Police say racial slurs were yelled during the attack in Brooklyn.

Sucuzhanay's brother, Diego Sucuzhanay, told CNN his brother would always be remembered as a victim of a hate crime and that it was time for them and others to speak out.

"Our brother wanted to make history when he died. And he did already, we should be proud of him, [despite] the way he died, we should be proud of him," he said.

Hundreds of people marched Sunday through the Brooklyn neighborhood where Sucuzhanay was attacked, carrying signs saying "no more hate crimes." Video Watch marchers protest against hate crimes »

Another Ecuadorian immigrant was killed last month in Long Island, 50 miles from Brooklyn. A teenager has been charged with first-degree murder as a hate crime in the death of Marcello Lucero, 37, who police said was stabbed in the chest as he walked to a friend's apartment.

Family spokesman Francisco Moya said Jose Sucuzhanay, 31, had lived in the United States for more than a decade and was a legal resident.

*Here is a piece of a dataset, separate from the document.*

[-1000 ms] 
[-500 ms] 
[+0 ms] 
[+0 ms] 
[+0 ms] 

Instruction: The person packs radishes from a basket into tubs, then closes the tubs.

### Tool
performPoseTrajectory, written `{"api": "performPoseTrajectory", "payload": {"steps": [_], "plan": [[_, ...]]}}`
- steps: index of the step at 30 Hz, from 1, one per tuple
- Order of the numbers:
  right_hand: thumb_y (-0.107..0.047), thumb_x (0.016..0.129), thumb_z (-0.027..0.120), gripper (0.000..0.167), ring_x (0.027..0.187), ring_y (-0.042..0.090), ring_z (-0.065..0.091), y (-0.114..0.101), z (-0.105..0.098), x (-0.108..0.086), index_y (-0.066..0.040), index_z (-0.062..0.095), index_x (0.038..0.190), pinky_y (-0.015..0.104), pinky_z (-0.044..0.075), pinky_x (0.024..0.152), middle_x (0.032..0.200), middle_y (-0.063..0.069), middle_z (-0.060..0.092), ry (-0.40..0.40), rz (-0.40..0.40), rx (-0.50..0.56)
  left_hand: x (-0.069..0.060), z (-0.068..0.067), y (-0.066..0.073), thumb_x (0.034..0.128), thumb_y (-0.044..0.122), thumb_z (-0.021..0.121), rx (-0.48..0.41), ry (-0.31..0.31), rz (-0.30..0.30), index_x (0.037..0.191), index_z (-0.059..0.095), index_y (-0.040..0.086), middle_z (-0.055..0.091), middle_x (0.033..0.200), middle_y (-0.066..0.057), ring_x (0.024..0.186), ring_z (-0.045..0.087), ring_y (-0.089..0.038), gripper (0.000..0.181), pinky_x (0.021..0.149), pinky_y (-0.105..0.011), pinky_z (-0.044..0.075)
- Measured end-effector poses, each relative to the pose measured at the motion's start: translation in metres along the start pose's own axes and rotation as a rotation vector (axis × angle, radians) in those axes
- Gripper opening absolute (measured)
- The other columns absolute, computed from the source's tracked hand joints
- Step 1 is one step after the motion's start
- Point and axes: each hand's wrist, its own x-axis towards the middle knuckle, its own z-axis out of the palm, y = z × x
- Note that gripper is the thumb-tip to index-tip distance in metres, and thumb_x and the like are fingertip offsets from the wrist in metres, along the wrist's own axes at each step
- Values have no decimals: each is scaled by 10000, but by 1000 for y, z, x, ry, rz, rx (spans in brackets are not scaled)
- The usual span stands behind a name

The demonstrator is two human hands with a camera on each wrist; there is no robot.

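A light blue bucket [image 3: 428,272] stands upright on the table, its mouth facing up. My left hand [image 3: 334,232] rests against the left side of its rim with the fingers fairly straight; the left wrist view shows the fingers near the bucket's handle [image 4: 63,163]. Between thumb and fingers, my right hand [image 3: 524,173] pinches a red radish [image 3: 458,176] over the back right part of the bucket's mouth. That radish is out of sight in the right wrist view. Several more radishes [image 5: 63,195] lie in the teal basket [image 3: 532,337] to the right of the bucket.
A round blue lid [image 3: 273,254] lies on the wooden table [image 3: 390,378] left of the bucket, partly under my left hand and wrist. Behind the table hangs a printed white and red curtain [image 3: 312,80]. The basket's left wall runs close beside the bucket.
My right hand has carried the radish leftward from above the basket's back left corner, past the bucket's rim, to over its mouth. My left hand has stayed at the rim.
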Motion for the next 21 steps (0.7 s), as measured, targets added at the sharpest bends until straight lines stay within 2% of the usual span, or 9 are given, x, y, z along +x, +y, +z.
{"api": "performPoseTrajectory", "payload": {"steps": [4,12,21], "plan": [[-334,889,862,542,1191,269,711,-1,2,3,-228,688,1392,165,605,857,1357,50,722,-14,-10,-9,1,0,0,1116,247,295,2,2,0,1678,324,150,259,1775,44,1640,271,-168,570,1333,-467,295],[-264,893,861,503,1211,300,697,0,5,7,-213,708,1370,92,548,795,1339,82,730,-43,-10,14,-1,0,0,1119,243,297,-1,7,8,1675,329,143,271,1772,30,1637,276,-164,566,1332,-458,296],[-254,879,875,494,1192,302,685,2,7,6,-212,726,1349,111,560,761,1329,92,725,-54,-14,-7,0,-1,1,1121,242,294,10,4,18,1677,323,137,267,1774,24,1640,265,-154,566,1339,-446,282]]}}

Diego Sucuzhanay said Jose set up a successful real estate business in a low-income area, thinking he could make a difference there.

He said his brother wanted to help everyone and hired a diverse team, including four African-Americans and two Latinos. He was raising two children: a 9-year-old son and a 4-year-old daughter.

Sucuzhanay died of his injuries Friday at Elmhurst Hospital, hours before his mother arrived in New York from Ecuador, his family said.

Police said Jose Sucuzhanay and his brother Romel had left a party at a church when several men approached them in a car in Brooklyn's Bushwick section, about a block from the brothers' home, on December 7. The men shouted anti-gay and anti-Latino vulgarities and attacked the brothers, police said.

Romel, 34, escaped with minor scrapes and has talked with detectives. Police have released a sketch of one possible suspect in the case.


Police are offering a $22,000 reward for information leading to the arrest and conviction of anyone involved in the attack.

In a statement, New York Mayor Michael Bloomberg called the attack "a pointless and gutless crime." He promised authorities would find and prosecute those responsible.